= EXERCISE OBJECTIVE =
Each line from the first down to the one containing "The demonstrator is" should be returned exactly as it appears below.

= DATASET EXTRACT =
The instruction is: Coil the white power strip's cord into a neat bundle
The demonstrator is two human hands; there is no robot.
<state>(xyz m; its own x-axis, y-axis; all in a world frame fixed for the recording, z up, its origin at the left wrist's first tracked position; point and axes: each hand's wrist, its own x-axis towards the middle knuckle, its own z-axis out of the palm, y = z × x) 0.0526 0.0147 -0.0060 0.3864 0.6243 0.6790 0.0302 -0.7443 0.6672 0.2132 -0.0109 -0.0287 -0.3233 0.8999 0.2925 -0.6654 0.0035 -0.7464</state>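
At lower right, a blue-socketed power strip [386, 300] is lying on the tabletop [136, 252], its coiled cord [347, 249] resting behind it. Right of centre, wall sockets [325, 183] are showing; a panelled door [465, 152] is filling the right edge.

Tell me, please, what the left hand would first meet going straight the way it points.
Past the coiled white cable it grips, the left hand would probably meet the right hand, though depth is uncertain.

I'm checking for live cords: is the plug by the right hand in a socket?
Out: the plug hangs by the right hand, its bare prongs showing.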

= TASK SOLUTION =
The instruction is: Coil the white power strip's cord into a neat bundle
The demonstrator is two human hands; there is no robot.

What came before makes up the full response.